**EXERCISE GOAL:** Print the listing exactly as it stands. Skip every picture.

**STORED DATA:**
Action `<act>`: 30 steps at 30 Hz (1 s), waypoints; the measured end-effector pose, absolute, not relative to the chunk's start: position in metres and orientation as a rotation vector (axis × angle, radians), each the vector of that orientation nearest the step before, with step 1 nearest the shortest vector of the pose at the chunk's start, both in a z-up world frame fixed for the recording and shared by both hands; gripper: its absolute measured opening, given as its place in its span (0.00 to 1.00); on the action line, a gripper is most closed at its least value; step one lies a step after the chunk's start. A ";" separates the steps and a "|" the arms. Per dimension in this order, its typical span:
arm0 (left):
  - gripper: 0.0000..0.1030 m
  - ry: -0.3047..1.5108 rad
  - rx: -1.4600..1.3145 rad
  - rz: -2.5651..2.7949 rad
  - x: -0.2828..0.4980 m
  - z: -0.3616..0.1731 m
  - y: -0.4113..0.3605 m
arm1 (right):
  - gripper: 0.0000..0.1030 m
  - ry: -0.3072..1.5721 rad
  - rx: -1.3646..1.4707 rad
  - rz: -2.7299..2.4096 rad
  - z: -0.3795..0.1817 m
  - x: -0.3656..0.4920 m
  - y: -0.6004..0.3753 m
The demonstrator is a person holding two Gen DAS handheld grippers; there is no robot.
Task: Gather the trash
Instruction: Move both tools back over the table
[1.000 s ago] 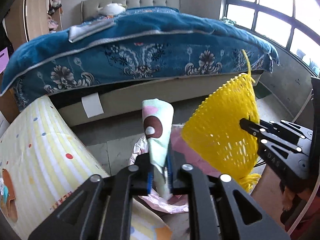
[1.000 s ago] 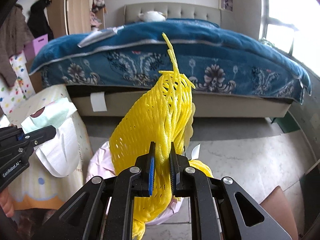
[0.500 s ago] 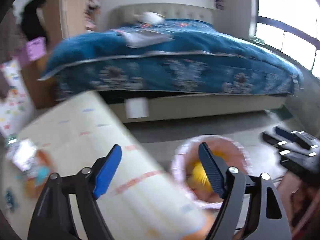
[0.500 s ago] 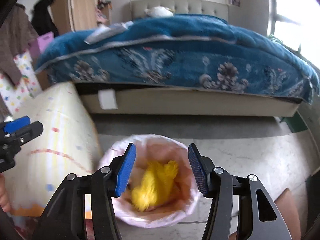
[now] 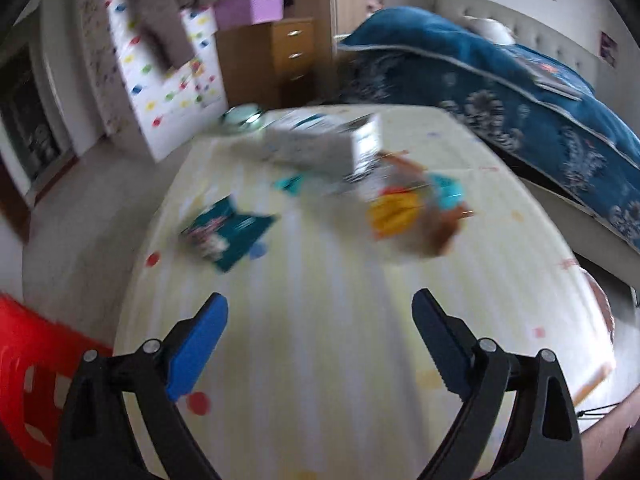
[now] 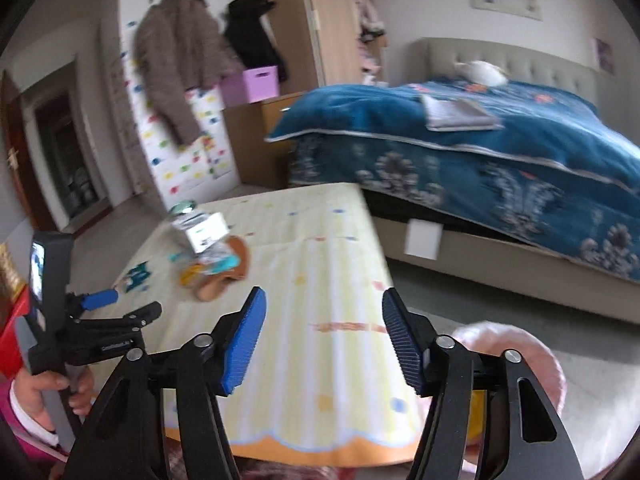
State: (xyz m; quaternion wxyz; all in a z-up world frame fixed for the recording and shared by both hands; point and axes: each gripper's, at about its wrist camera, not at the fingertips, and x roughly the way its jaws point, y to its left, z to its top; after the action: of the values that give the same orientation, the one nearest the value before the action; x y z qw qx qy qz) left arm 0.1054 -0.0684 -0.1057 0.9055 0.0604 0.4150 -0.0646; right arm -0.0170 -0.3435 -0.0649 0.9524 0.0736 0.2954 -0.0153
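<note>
Both grippers are open and empty. My left gripper hovers over a yellow striped table. On the table lie a teal wrapper, a white box and an orange and brown snack bag, all blurred. My right gripper is above the table's near right corner. The pink-lined trash bin sits on the floor to its right, partly hidden by the right finger. The left gripper also shows in the right wrist view, near the same trash pile.
A bed with a blue quilt stands behind the table. A wooden drawer unit, a white dotted cabinet and a purple box stand at the back. A red stool is at the left.
Both grippers dropped their loads, the paper wrapper and the yellow net, into the bin and opened. Both then swung left, from the bin toward the table.
</note>
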 end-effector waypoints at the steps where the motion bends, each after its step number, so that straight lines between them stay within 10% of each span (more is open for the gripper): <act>1: 0.89 0.867 0.117 -0.121 0.110 -0.110 -0.061 | 0.68 0.605 0.142 -0.029 -0.065 -0.016 -0.338; 30: 0.95 0.934 0.114 -0.126 0.174 -0.132 -0.057 | 0.78 0.604 0.053 0.010 -0.031 0.009 -0.276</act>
State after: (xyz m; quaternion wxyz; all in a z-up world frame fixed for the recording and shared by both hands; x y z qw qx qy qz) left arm 0.1737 -0.0572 -0.1320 0.8895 0.0547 0.4495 -0.0605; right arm 0.0094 -0.2758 -0.0312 0.9544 0.0262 0.2973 0.0052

**EXERCISE RESULT:**
Action `<act>`: 30 steps at 30 Hz (1 s), waypoints; the measured end-effector pose, absolute, not relative to the chunk's start: position in metres and orientation as a rotation vector (axis × angle, radians), each the vector of that orientation nearest the step before, with step 1 nearest the shortest vector of the pose at the chunk's start, both in a z-up world frame fixed for the recording and shared by both hands; gripper: its absolute measured opening, given as its place in its span (0.00 to 1.00); on the action line, a gripper is most closed at its least value; step one lies a step after the chunk's start. A ";" separates the steps and a "|" the arms. Per dimension in this order, its typical span:
arm0 (left):
  - gripper: 0.0000..0.1030 m
  - ry: -0.3047..1.5108 rad
  - rx: -1.4600..1.3145 rad
  - rz: -2.5651..2.7949 rad
  - x: -0.2828..0.4980 m
  - z: -0.3616..0.1731 m
  - y: -0.4113..0.3605 m
arm1 (right):
  - gripper: 0.0000..0.1030 m
  - ry: -0.3072..1.5721 rad
  - rx: -1.3646..1.4707 rad
  - rz: -2.7299..2.4096 rad
  - z: -0.3795..0.1817 m
  - x: -0.3656..0.4920 m
  - y: -0.6004..0.3753 m
The demonstrator is a person holding two Gen DAS handheld grippers; there is no robot.
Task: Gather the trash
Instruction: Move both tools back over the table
[1.000 s ago] 
[1.000 s ago] 
[0.500 s ago] 
[0.500 s ago] 
[now] 
[now] 
State: (xyz m; quaternion wxyz; all in a z-up world frame fixed for the recording and shared by both hands; point and axes: each gripper's, at about its wrist camera, not at the fingertips, and x roughly the way its jaws point, y to its left, z to its top; after the action: of the values that give the same orientation, the one nearest the value before the action; x y z qw qx qy qz) left arm 0.1054 -0.0684 -0.1057 0.9055 0.0604 0.4150 -0.0646; right arm -0.0170 -0.3435 -0.0649 0.9524 0.0736 0.2954 -0.0153
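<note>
Both grippers are open and empty. My left gripper hovers over a yellow striped table. On the table lie a teal wrapper, a white box and an orange and brown snack bag, all blurred. My right gripper is above the table's near right corner. The pink-lined trash bin sits on the floor to its right, partly hidden by the right finger. The left gripper also shows in the right wrist view, near the same trash pile.
A bed with a blue quilt stands behind the table. A wooden drawer unit, a white dotted cabinet and a purple box stand at the back. A red stool is at the left.
Both grippers dropped their loads, the paper wrapper and the yellow net, into the bin and opened. Both then swung left, from the bin toward the table.
</note>
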 end-effector waypoints at the steps where the motion bends, each after its step number, so that straight lines between them stay within 10% of each span (more is open for the gripper): <act>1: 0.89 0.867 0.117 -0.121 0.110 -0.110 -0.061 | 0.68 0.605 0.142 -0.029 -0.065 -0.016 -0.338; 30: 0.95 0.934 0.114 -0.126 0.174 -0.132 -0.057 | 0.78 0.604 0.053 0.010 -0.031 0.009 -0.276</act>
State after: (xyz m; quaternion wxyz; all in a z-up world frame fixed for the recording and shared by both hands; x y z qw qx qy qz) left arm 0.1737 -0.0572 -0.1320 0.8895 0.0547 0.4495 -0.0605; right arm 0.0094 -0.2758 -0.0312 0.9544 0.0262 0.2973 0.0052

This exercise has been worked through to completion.